Антон не разозлился. Просто его задело то, что он оказался беспомощным в сложившейся ситуации. Вопрос был для него теперь принципиальным. Теперь он хотел не столько доказать Даше и Кирюше (век бы его не видеть), сколько себе самому.
Набитый нарезанными по формату купюр листками бумажник кочевал из кармана в руку и обратно. Антон таким образом привлекал к себе внимание. Потом он сделал вид, что увлекся рассматриванием хлебопечки в отделе бытовых приборов. Бумажник из-под куртки из заднего кармана джинсов у него вытащили через десять минут. В полированном боку чайника из нержавеющей стали отразилось невзрачное бледное лицо. Они, субчики, они родные!
Антон положил на место паспорт изделия и повернулся. Бледный удалялся быстрыми шагами. Второй с длинными волосами терся на пути Антона. Явно был готов препятствовать преследованию. А вот на-ка, выкуси! Антон одним движением корпуса сместился за стеллаж и быстрым шагом двинулся к выходу из торгового зала. Он теперь метров десять или пятнадцать будет закрыт от длинноволосого стеллажами с товаром, а если перейти в следующий проход, то длинноволосый его совсем потеряет из виду. Главное – самому вора не потерять.
Антон на ходу снял куртку и вывернул ее на другую сторону. Его хитрая двусторонняя куртка выручала уже не раз. Вот и теперь она из синей превратилась в бежевую. А карманникам примелькался синий. Через пять минут Антон догнал невзрачного и перешел на другую сторону улицы. Теперь надо его взять!
Антон остановил прохожего мужчину и стал выяснять дорогу к улице Щорса. Пока он крутился и показывал руками, в поле зрения появился длинноволосый. Антон поблагодарил прохожего и, прибавив шагу, свернул за угол. Проезжающий грузовик оказался очень кстати. Антон подбежал к медленно едущей машине и, ухватившись за задний борт, встал ногой на раму под кузовом.
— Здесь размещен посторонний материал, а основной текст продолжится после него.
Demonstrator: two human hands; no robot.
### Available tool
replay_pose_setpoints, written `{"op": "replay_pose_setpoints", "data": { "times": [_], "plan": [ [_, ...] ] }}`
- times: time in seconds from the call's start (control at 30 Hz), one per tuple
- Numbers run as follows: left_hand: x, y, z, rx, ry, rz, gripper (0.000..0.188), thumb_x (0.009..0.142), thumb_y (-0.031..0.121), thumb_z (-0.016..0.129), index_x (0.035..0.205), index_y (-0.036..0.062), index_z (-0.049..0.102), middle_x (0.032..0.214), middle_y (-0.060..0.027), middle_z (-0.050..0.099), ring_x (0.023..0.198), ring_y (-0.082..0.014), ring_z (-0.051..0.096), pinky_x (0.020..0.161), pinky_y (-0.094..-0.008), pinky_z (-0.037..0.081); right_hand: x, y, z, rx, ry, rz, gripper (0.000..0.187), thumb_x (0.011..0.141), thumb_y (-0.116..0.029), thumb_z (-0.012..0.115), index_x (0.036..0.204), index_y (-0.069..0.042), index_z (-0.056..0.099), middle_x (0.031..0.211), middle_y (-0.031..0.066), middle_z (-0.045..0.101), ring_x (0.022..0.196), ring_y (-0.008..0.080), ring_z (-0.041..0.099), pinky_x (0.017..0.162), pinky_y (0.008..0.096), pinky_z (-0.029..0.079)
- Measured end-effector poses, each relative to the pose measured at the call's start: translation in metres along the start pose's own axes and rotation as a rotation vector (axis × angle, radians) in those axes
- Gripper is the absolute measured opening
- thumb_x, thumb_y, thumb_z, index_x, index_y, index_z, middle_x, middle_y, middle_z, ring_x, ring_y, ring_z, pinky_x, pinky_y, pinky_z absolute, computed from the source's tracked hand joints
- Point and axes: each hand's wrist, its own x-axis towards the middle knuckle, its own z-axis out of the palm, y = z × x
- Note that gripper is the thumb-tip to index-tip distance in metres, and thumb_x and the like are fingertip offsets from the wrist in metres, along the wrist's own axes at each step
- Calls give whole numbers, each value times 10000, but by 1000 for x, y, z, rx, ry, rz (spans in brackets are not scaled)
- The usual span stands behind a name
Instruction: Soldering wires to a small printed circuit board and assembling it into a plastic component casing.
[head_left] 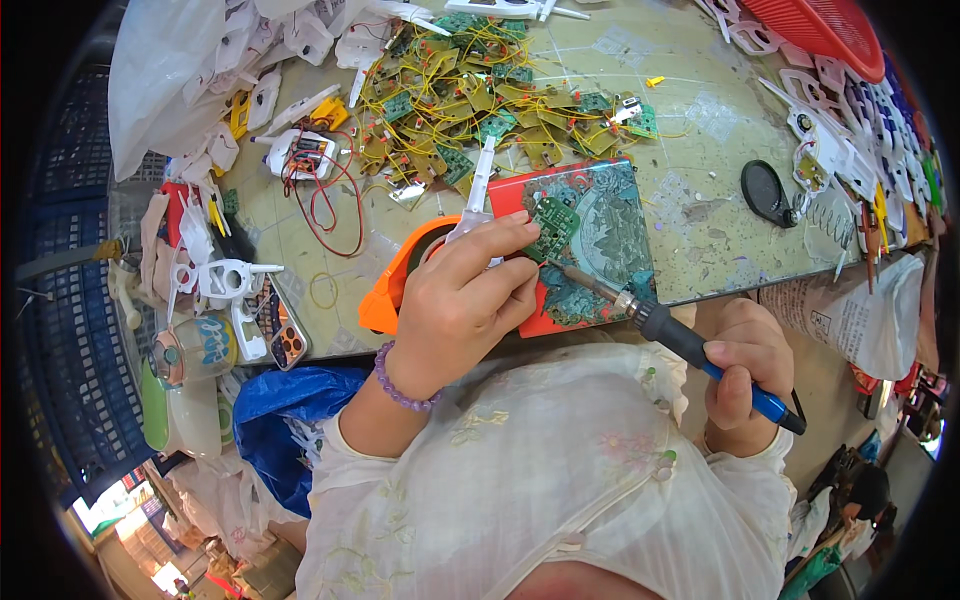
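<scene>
I had the left hand (462, 300) curled around a small green circuit board (551, 228), fingertips pinching its left edge, held just above a red-edged pad with a teal pattern (610, 225) lying on the desk (700, 120). The right hand (742, 370) was closed in a fist on the blue grip of a soldering iron (680, 340), its tip pointing toward 10 o'clock and meeting the board's lower edge. A purple bead bracelet (400, 385) sat on the left wrist. Under the left hand was an orange tape dispenser (385, 295), partly hidden. At 12 o'clock from the board lay a heap of green boards with yellow wires (470, 90). At 9 o'clock, white plastic shells (225, 280) and a white part with red wire (305, 155). At 3 o'clock, a black oval piece (765, 190), near more white shells (850, 120). A red basket (820, 25) sat at 1 o'clock, by the rim.
</scene>
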Motion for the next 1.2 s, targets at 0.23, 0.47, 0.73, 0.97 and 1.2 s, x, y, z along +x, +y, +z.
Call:
{"op": "replay_pose_setpoints", "data": {
  "times": [0.23, 0.47, 0.73, 0.97, 1.2],
  "plan": [
    [-1, 0, 3, -21, 42, -31, 156, 678, 9, 729, 801, 23, 635, 1022, -83, 650, 998, -254, 647, 789, -358, 528, 8, -6, 0, -34, -9, 50, 137, 834, -115, 541, 816, 12, 590, 590, 67, 530, 449, 175, 439, 422, 305, 340],
    [3, 7, 0, 3, 40, -26, 161, 661, -63, 715, 795, 2, 654, 986, -115, 657, 947, -278, 664, 816, -354, 548, -1, -5, 0, -32, -13, -14, 151, 864, -141, 544, 855, 1, 595, 613, 64, 540, 454, 176, 449, 424, 307, 345],
    [2, 4, 2, 34, 64, -7, 169, 657, -6, 727, 799, 28, 642, 986, -77, 647, 951, -257, 652, 781, -362, 534, -12, -5, -7, -34, 66, -26, 191, 898, -196, 551, 886, -12, 599, 636, 63, 549, 476, 184, 470, 441, 312, 370],
    [2, 5, 3, 43, 61, -10, 173, 652, -8, 728, 799, 31, 645, 991, -76, 645, 948, -257, 652, 785, -362, 532, -14, -5, -2, -17, 141, 53, 190, 893, -201, 556, 874, -20, 610, 621, 59, 538, 480, 191, 475, 450, 312, 372],
    [2, 6, 2, 38, 50, -15, 172, 654, 3, 733, 797, 35, 643, 1003, -76, 642, 966, -258, 645, 805, -371, 524, -15, 3, 3, 11, 116, 34, 161, 869, -162, 565, 845, -11, 614, 604, 59, 535, 470, 183, 474, 435, 307, 359]
  ]
}}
Поравнялся он с карманником в самый удачный момент – когда рядом был проход между домами. Первый был жилым кирпичным домом, второй – ремонтируемым магазином, затянутым фасадной зеленой сеткой поверх строительных лесов. Прыжок, удар плечом, и он вместе с невзрачным влетел прямо в кучу песка под сеткой. Парень с перепугу заорал, но Антон зажал ему рот, заломил правую руку за спину и поволок глубже на стройку. Хорошо, что день склонялся к вечеру, и на стройке уже не было рабочих. Свалив карманника на землю, Антон придавил его коленом на всякий случай и нажал на вывернутую руку посильнее.
– Пусти, руку сломаешь! Ты че… в натуре!
– Будешь орать, – снова зажимая рот карманнику, проговорил ему в ухо Антон, – я тебе не только руку сломаю, я тебе глаз выдавлю, ухо откушу. Могу еще мошонку оторвать.
– Чего тебе надо? Ты кто?
– Дед Пихто, – процедил сквозь зубы Антон. – Ты, сявка подзаборная, у меня лопатник подрезал. А это обидно!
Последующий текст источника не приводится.